Двенадцать суток продолжалось продвижение. Двенадцать суток армии Кирпоноса шли на запад по пустой Украине, через сёла, в которых жители выходили из подвалов и стояли у дворов и смотрели на колонны молча, как смотрели в эти же дни жители Калинина на дивизию Громова и жители Смоленска на батальон Демьянова. В этих взглядах — где-то в Кобеляках, где-то в Опошне, где-то в Решетиловке — Кирпонос на ходу из машины узнавал то же самое: радость освобождения, глубоко переплетённую с недоверием, с той, заранее заготовленной осторожностью, которая выработалась за три с половиной месяца оккупации и которая не сходила за один день. Освобождение принимали, но не до конца.
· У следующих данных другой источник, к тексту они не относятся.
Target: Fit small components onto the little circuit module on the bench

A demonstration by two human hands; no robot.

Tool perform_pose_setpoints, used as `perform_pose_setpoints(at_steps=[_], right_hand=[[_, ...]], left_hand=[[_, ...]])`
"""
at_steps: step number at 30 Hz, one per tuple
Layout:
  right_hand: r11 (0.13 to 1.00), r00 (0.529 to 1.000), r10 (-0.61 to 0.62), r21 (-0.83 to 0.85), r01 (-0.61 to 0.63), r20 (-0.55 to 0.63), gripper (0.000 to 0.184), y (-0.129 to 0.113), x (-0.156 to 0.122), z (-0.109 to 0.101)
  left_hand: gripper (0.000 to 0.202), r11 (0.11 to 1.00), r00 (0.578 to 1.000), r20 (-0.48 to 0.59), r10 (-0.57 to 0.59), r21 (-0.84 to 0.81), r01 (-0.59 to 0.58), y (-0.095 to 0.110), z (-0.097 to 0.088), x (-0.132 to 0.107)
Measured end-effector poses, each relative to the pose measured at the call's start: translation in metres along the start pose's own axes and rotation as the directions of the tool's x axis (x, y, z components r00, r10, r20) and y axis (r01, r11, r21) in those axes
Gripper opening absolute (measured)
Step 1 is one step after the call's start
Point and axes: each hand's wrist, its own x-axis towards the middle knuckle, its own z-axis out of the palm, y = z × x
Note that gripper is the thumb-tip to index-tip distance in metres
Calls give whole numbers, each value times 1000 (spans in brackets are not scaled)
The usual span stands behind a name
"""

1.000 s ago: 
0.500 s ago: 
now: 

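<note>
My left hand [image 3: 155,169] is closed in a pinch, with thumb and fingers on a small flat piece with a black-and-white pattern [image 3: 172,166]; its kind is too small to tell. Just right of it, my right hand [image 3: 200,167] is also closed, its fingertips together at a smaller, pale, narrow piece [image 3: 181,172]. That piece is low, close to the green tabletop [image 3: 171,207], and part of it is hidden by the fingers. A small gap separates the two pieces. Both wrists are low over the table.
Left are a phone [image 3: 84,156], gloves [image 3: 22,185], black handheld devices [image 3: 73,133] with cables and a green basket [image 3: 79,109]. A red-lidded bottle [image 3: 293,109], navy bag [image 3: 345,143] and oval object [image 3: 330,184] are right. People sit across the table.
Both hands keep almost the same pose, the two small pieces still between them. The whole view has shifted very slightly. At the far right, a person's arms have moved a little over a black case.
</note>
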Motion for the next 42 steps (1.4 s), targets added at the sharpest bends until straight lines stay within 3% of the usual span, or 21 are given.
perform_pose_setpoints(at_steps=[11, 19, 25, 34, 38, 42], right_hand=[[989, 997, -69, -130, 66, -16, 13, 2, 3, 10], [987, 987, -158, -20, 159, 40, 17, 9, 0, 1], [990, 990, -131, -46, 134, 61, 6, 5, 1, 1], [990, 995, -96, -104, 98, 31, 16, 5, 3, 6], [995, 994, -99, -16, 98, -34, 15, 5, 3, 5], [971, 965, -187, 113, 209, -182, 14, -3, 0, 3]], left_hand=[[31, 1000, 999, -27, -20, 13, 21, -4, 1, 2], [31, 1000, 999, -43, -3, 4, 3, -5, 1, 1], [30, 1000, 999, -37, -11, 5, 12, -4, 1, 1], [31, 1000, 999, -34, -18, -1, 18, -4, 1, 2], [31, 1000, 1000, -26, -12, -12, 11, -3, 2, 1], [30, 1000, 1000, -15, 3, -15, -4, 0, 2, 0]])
Потому что в каждом сельском совете, в каждой школе, в каждом колодце ещё было свежо отпечатано присутствие тех, кто ушёл, и этот отпечаток нельзя было стереть тем единственным фактом, что советская армия теперь шла на запад, а не на восток.

Полтава — второго января. Город пуст, как был пуст Калинин, и пуст так же организованно: немецкие части вышли тридцать первого декабря в течение четырёх часов, по двум дорогам — на Кременчуг и на Кобеляки, — оставив центральную площадь заминированной (восемь противопехотных мин, две растяжки, разминированы за полтора часа), мост через Ворсклу — взорванным, и здания целыми. На центральной площади стоял в снегу постамент, с которого немцы в октябре сняли табличку (раньше там было: «Слава героям Полтавы», и это был старый, ещё дореволюционный, постамент, к которому каждый режим присоединял свою табличку, и в октябре сорок первого его заменили на «Помним героев освобождения», ту, что Кирпонос увидел сейчас, тоже сорванную, но не до конца, и от обеих табличек остались следы клея на камне). Кирпонос въехал в Полтаву на штабной машине через Шведскую могилу (старый редут со времён Полтавской битвы, нынешний мемориальный комплекс, в годы оккупации пустовавший, без таблички, без венка); проехал по Подолу, поднялся на Соборную площадь, остановился у комендатуры, которая пять дней назад была немецкой и в которую сейчас входили офицеры его штаба, чтобы развернуть там новую, советскую.